Dans les travées du Bernabéu, les visages se ferment. Les cadres du vestiaire n’ont pas besoin de discours : ils ont entendu, ils ont compris. Selon Marca, les propos de Yamal ont été reçus avec une lassitude teintée de colère. Pas de pitié pour l’excuse de la jeunesse. À leurs yeux, ce n’est pas un gamin qui a dérapé, c’est un professionnel qui a franchi la ligne.
Les voix médiatiques proches du Real n’ont pas tardé à monter au créneau. Edu Aguirre, outré. Tomas Roncero, cinglant. Mais dans le vestiaire, on préfère garder le silence… pour mieux parler sur le terrain. Ce Clasico, ils veulent le gagner pour remettre les pendules à l’heure. Et pour faire comprendre à Yamal que certaines choses ne se disent pas, surtout quand on porte le maillot du Barça.
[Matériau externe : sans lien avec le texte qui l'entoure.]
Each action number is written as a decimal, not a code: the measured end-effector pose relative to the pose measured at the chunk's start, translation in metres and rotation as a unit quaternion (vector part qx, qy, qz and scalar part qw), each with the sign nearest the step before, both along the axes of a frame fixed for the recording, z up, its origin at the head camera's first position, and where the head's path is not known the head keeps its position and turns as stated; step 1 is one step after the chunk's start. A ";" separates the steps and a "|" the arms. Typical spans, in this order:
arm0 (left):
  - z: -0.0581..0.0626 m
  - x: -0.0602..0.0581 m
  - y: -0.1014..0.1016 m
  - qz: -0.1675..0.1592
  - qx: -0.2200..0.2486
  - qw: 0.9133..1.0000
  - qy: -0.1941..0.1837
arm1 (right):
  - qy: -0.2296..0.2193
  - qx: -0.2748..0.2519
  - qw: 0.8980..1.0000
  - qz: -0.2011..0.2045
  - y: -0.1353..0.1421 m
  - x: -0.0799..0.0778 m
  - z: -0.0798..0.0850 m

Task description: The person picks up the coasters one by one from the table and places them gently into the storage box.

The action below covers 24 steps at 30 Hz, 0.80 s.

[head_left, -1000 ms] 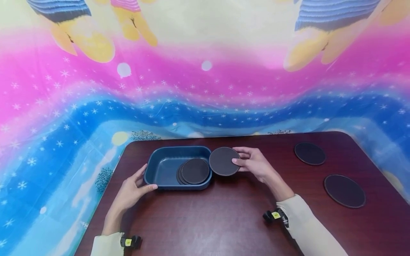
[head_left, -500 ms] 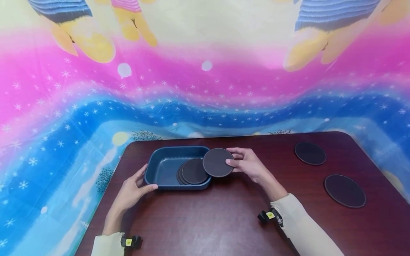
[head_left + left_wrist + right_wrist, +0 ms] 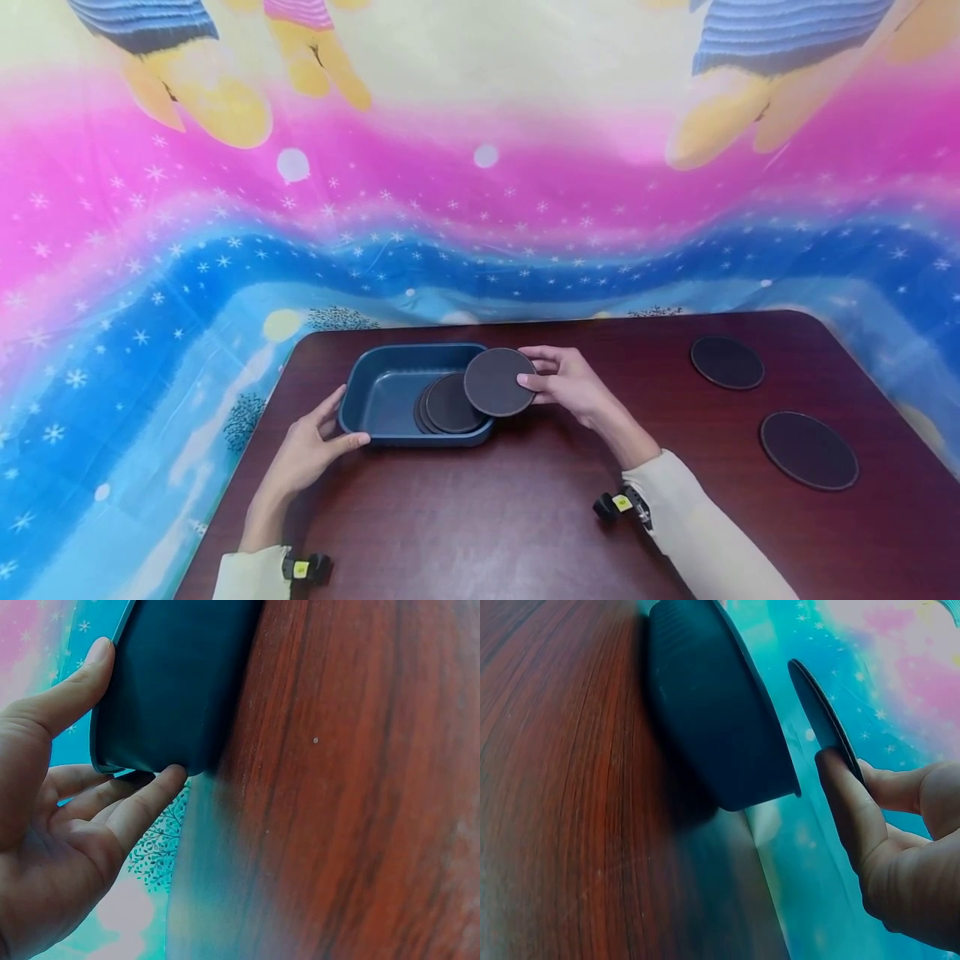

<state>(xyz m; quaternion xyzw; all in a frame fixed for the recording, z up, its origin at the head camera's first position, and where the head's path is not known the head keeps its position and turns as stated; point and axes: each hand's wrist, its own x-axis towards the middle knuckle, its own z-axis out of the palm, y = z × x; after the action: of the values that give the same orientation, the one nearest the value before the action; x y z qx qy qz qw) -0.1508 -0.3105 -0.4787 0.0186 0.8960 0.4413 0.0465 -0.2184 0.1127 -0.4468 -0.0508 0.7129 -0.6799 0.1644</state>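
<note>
A dark round coaster point(image 3: 500, 382) is pinched at its right edge between the thumb and fingers of my right hand point(image 3: 567, 383). It is held over the right end of a dark blue plastic tub point(image 3: 382, 438); the right wrist view shows it edge-on, apart from the tub's rim. Inside the tub, at its right end, lies an overlapping pile of coasters point(image 3: 453, 404), partly covered by the held one. My left hand point(image 3: 303, 450) holds the tub's left end, thumb at the near wall and fingers on the end wall point(image 3: 150, 799).
Two more dark round coasters lie apart on the right of the brown wooden table point(image 3: 480, 517), a far one point(image 3: 726, 362) and a nearer one point(image 3: 808, 450). A printed cloth point(image 3: 480, 217) hangs behind the table.
My right hand has moved left with the coaster, from beside the tub's right end to over its rim and part of the pile. The left hand and tub have stayed put.
</note>
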 end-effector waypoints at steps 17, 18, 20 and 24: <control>0.000 -0.001 -0.001 -0.004 0.002 1.000 0.003 | -0.009 -0.010 1.000 0.005 -0.024 -0.003 0.003; 0.000 -0.001 -0.001 -0.005 0.002 1.000 0.003 | -0.009 -0.010 1.000 0.005 -0.026 -0.003 0.002; 0.000 0.000 -0.001 -0.005 0.001 1.000 0.002 | -0.005 -0.008 1.000 0.009 -0.027 -0.003 0.002; 0.000 0.000 -0.001 -0.005 0.000 1.000 0.003 | -0.003 -0.004 1.000 0.012 -0.030 -0.004 0.003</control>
<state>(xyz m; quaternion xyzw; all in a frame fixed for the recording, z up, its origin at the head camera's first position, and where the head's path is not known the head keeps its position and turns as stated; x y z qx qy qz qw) -0.1510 -0.3115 -0.4784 0.0248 0.8959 0.4412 0.0464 -0.2226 0.0823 -0.4442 -0.0581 0.7090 -0.6807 0.1749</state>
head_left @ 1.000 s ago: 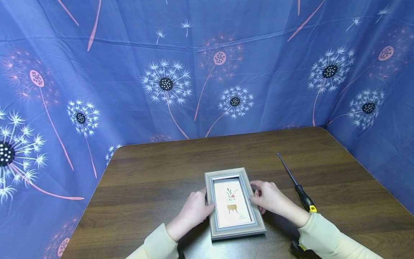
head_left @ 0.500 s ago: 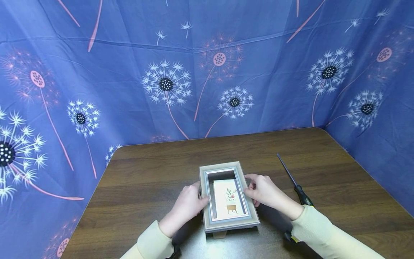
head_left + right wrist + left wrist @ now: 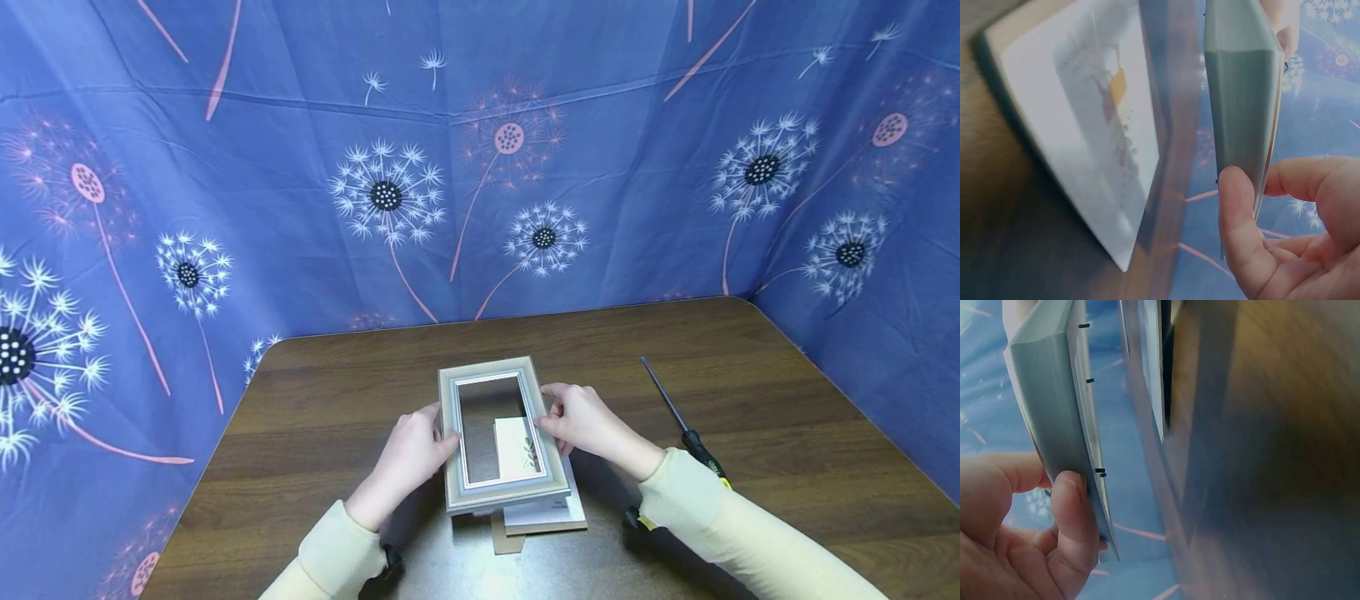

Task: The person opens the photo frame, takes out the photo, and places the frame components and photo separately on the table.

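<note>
A pale picture frame (image 3: 510, 494) with a blue-grey inner border is held up off the table by both hands, and its opening is see-through. My left hand (image 3: 408, 450) grips the frame's left side, and my right hand (image 3: 588, 425) grips its right side. In the left wrist view, small black tabs stick out from the back of the frame (image 3: 1054, 406). Below the frame lies a backing board with a plant picture (image 3: 551, 514), partly hidden by it in the head view. The picture (image 3: 1085, 106) shows more fully in the right wrist view.
A brown flap (image 3: 507, 537) shows from under the backing board's near edge. To the right of my right hand lies a screwdriver (image 3: 697, 450) with a black and yellow handle. A blue dandelion-print cloth (image 3: 480, 167) hangs behind the wooden table (image 3: 337, 392).
Both hands have lifted the frame off the backing board and carried it left and away from me. The board with its picture stays behind and now shows at the lower right.
</note>
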The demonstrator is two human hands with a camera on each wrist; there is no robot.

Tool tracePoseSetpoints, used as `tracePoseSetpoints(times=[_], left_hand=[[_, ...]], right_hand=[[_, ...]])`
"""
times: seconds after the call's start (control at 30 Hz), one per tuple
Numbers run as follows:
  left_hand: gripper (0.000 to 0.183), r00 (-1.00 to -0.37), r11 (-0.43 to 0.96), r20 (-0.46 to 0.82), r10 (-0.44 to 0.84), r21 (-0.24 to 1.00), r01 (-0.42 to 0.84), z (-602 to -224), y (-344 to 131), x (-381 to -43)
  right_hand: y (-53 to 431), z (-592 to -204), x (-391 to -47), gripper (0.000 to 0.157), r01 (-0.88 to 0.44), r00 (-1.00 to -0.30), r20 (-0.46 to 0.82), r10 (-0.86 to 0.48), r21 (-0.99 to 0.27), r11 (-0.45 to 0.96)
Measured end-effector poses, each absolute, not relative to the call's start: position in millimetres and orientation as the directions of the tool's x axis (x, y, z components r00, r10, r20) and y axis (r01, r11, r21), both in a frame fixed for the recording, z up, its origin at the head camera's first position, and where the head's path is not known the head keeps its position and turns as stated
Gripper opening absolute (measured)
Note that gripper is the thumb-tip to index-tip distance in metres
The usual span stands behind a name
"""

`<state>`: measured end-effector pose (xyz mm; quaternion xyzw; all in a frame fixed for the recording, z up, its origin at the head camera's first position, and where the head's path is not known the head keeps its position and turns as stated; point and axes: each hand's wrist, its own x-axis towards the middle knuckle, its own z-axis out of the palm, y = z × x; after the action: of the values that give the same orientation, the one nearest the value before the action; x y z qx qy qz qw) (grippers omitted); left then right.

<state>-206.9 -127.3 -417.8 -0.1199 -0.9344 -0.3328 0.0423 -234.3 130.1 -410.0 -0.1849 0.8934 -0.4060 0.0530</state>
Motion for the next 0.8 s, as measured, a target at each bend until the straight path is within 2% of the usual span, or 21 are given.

Dani Carvajal, le capitaine, aurait même prévu de lui glisser quelques mots à la fin du match. Pas pour polémiquer. Pour recadrer. Pour rappeler que le respect, dans le football, ça compte autant que les buts.
Dimanche, le Bernabéu ne sera pas seulement le théâtre d’un choc au sommet. Ce sera une scène de vérité. Et Lamine Yamal, qu’il le veuille ou non, y tient déjà le premier rôle.